What is your research group currently focused on?
West: We are busy developing high-performance achiral SFC methods for impurity profiling of pharmaceutical compounds. While chiral SFC has long been a favorite in pharmaceutical companies, especially for the purpose of purifying enantiomers at a low cost, it is now being considered for achiral analysis too. In this respect, there are still a number of points that need to be explored in more detail, such as the appropriate operating compositions to ensure both good chromatography and mass spectrometric detection, or the possibility to validate methods to meet the requirements of quality control laboratories.
You have many publications (~50 articles and 1 book chapter) and you have a high h-index (16) for such a young researcher. Is it hard to find the balance between your research and the demands of teaching, supervising PhD and master students, and giving lectures at various universities and conferences?
West: Teaching is somewhat refreshing because it forces me to keep up to date with other analytical chemistry areas that I do not practice in research. However, it also means that my research activities are strongly segmented, and it is difficult to keep focused on your projects when you are often interrupted. This lack of continuity is a great source of exasperation to me because it impairs productivity. The supervision of PhD and master students is also a highly demanding task if you really want to follow their progress and help them improve in their science, thus I prefer to limit their numbers. Students should not suffer from my limited time allowance. This is a two-way commitment: They provide hands and brains, and I must provide education, assistance, and interest in their work.
Do your students’ interests influence the research projects you select?
West: To be honest, I should say that minor projects are brought up by students, while major projects surge from my own desire, but are sometimes influenced by students. I have often noticed that a certain degree of ignorance is an advantage to propose innovative ideas because limited knowledge also implies limited preconceptions. Some students have come to me with an idea and some financial support to carry on with their projects. I accept them when the idea is of interest to me and fits with the projects of our laboratory, and when I know that I can provide access to a machine and will be able to afford sufficient time to the student.

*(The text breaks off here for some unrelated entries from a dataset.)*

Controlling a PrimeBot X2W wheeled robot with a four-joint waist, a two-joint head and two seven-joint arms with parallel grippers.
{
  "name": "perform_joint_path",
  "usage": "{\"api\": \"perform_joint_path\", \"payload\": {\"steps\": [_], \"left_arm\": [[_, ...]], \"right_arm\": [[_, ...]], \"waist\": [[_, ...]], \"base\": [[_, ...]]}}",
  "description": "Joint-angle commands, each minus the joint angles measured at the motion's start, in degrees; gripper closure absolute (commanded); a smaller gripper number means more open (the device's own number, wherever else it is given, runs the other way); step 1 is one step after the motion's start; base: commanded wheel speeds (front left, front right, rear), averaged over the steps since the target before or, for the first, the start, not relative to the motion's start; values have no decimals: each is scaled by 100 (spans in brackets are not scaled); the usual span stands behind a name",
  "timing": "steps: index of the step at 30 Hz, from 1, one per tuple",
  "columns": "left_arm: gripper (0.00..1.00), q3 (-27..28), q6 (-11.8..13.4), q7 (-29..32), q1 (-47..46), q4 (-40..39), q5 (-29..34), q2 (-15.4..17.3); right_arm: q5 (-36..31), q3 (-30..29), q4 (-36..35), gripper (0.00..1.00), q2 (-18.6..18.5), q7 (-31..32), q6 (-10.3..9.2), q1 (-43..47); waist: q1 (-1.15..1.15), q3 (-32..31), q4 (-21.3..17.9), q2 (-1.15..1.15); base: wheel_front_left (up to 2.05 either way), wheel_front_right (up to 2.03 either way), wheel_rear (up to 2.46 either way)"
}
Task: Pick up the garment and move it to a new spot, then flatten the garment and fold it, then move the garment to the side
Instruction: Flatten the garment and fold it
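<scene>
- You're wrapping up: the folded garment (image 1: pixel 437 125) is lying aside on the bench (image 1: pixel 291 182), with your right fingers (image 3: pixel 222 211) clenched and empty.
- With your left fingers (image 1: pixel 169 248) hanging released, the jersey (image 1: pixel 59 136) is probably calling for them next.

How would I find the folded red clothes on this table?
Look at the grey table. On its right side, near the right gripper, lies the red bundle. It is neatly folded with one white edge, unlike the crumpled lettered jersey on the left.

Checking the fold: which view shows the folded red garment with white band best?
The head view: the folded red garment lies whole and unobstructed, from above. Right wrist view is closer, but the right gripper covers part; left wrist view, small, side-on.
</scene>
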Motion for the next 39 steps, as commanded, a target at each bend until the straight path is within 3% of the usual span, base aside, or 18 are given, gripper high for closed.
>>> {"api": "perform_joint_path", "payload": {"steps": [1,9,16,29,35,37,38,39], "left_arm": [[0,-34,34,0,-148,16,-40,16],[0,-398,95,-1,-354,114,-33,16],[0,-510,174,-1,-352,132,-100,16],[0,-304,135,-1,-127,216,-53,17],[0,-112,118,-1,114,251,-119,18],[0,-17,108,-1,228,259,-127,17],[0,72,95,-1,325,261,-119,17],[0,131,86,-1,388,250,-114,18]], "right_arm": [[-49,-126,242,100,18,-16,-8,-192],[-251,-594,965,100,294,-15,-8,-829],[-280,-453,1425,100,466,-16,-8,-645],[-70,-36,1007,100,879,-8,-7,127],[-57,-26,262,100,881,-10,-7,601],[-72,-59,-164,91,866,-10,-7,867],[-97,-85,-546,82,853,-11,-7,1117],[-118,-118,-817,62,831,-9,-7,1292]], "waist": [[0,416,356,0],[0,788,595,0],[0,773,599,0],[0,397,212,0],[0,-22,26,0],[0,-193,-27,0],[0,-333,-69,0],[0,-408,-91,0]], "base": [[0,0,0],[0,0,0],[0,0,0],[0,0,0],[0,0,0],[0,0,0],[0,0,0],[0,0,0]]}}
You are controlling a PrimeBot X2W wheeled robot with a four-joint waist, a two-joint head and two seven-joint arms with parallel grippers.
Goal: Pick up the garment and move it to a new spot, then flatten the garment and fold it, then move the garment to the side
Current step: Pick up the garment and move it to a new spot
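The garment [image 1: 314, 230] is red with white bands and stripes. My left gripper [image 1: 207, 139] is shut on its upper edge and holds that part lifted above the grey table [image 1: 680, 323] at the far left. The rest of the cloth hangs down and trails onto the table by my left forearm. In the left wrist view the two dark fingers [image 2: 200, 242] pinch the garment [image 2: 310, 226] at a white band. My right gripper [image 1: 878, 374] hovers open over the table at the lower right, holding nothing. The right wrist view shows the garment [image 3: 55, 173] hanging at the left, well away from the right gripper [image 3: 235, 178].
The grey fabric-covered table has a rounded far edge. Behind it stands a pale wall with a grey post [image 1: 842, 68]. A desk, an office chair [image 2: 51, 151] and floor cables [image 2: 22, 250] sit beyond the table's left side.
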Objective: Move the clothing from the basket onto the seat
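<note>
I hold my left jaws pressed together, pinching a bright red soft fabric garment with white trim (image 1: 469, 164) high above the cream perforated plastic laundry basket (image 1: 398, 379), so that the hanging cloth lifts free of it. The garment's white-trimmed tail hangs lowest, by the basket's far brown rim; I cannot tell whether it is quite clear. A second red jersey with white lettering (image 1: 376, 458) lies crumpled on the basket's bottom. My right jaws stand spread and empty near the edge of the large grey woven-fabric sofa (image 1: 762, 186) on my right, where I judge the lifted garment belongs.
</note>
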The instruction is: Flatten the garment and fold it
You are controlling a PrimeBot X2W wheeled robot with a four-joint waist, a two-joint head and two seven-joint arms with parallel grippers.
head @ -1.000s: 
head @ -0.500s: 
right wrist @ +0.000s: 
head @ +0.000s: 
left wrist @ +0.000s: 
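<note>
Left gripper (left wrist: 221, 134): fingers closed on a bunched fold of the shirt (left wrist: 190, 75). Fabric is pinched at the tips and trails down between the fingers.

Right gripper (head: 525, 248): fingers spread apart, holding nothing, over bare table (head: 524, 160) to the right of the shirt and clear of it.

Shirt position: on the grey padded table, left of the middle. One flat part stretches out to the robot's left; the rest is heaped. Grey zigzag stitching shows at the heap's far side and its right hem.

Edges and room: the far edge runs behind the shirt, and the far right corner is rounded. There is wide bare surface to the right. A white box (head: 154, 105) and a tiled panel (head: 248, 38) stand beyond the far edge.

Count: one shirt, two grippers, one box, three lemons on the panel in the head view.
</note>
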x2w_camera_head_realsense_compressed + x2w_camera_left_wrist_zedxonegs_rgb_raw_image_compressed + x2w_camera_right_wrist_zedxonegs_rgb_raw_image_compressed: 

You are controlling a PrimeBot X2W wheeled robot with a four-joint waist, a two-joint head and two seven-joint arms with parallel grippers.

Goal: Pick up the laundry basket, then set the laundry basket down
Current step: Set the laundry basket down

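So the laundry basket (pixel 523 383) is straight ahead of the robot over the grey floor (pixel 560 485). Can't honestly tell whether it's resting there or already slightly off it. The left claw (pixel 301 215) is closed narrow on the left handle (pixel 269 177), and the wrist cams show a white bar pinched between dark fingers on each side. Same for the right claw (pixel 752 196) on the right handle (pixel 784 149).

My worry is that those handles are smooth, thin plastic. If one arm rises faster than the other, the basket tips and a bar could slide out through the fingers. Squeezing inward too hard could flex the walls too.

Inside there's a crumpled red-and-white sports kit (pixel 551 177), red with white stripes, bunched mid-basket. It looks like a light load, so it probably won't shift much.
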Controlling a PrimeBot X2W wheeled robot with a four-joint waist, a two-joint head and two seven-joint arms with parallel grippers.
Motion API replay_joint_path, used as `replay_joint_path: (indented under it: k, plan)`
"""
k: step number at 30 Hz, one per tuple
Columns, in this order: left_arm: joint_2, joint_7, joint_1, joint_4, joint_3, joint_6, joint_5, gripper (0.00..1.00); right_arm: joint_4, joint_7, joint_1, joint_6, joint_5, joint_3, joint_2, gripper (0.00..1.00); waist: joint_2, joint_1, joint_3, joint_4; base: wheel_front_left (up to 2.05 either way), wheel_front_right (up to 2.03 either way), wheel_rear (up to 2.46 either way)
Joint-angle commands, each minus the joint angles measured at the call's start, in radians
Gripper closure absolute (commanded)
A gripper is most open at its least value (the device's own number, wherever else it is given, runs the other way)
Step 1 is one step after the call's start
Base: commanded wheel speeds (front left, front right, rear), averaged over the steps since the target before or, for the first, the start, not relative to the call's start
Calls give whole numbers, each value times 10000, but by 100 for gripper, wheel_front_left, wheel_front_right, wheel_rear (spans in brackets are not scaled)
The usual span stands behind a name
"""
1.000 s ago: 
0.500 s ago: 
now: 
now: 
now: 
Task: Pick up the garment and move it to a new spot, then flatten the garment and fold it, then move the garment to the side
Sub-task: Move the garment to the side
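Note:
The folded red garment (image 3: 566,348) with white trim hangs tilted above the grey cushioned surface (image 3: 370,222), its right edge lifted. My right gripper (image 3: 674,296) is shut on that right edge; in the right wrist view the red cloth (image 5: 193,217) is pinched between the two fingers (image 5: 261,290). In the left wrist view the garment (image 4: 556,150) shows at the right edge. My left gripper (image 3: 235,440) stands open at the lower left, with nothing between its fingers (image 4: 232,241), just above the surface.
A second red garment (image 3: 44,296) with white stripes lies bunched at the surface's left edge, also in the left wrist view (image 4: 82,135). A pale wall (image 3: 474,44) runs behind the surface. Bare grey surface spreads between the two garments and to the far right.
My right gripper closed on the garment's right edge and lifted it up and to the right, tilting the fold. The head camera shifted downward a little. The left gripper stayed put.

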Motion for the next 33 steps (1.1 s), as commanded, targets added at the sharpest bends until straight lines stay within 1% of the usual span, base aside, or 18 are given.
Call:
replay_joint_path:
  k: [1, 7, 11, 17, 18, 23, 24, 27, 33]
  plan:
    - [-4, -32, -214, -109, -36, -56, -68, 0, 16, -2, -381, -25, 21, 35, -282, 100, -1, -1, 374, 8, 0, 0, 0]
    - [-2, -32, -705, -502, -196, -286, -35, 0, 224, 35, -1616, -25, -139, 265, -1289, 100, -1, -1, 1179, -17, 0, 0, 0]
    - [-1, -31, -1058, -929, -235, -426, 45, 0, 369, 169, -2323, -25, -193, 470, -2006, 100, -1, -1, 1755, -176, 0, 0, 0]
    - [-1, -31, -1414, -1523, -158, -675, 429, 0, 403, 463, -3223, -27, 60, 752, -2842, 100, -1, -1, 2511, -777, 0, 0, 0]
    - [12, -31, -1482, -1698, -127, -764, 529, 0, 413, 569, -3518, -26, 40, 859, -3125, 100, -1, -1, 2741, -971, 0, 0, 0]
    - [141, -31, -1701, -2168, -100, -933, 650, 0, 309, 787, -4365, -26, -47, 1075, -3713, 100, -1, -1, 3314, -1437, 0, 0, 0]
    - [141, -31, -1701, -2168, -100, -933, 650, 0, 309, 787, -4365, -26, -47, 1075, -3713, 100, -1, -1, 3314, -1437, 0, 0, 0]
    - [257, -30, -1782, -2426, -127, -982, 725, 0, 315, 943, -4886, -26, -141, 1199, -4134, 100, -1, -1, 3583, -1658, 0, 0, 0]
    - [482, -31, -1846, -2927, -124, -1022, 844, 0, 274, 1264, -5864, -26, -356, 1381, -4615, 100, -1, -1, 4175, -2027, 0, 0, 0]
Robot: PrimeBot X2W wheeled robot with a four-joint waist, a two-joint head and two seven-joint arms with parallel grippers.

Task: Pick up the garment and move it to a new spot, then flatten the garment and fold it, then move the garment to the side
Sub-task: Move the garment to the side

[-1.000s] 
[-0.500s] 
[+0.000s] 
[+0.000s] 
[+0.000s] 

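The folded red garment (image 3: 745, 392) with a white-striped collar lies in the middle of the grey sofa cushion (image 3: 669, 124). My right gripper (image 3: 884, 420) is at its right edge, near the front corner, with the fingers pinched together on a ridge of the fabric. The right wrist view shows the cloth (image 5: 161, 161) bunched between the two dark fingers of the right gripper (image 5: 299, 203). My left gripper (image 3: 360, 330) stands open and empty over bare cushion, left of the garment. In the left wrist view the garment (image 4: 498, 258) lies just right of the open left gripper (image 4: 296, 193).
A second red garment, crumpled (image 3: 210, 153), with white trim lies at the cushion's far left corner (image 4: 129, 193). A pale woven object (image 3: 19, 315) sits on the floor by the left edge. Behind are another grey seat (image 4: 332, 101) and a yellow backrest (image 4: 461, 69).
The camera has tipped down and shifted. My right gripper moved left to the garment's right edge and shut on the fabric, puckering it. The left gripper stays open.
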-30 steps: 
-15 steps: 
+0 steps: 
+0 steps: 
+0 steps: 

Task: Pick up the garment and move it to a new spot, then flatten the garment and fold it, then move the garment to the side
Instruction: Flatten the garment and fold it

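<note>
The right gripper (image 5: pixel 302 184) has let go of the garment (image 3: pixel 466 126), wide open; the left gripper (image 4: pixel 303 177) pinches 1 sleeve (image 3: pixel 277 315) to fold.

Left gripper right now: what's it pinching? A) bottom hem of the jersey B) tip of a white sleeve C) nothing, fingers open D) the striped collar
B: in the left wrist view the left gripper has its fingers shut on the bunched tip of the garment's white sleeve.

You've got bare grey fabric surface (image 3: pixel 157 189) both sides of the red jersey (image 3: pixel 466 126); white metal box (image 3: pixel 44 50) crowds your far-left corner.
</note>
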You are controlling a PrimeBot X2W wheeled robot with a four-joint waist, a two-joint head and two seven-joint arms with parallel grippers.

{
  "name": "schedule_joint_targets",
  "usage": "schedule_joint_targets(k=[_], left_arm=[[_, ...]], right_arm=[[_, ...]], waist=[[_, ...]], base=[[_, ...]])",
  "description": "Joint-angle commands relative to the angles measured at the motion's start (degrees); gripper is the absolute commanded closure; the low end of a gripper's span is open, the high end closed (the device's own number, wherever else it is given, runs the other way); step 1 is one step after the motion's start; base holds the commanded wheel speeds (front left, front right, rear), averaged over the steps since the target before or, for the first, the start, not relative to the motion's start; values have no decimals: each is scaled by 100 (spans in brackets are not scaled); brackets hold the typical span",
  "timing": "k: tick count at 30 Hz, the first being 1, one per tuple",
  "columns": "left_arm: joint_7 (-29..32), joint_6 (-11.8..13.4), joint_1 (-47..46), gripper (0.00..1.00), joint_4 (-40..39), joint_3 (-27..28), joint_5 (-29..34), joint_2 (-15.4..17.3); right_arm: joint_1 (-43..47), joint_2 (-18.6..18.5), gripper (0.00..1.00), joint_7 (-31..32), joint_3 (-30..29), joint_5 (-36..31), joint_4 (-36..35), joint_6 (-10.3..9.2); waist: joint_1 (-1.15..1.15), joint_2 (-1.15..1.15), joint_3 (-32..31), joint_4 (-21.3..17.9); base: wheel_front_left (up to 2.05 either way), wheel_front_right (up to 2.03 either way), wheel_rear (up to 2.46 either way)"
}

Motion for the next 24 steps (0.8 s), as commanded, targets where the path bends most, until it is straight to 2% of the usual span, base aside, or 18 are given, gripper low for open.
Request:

Have you faced any difficulties as a young, female scientist based in Europe?
West: I believe that my difficulties are those encountered by any young woman who wants to have children and be involved in her job. You can do it, but you definitely need some help at home. I consider myself very lucky in the matter. Actually, all the students I have supervised so far have been young women. It was not something I chose; it is simply the result of a large proportion of women in analytical sciences (as compared to other chemistry specialties). They all have been brilliant, so I hope they will not give up science.
What do you plan to focus on next? Is there one big problem in separation science that you really want to tackle?
West: I am interested in the limits of SFC for the analysis of polar molecules, particularly biomolecules. While the way to approach the technique has changed, I expect it will move even further to less carbon dioxide and more water in the mobile phase (that is the other end of the technique, usually called “enhanced-fluidity LC”). And next, when everybody will have been converted to SFC, my job there shall be finished. It will start to be boring to me, so I will move to something very different.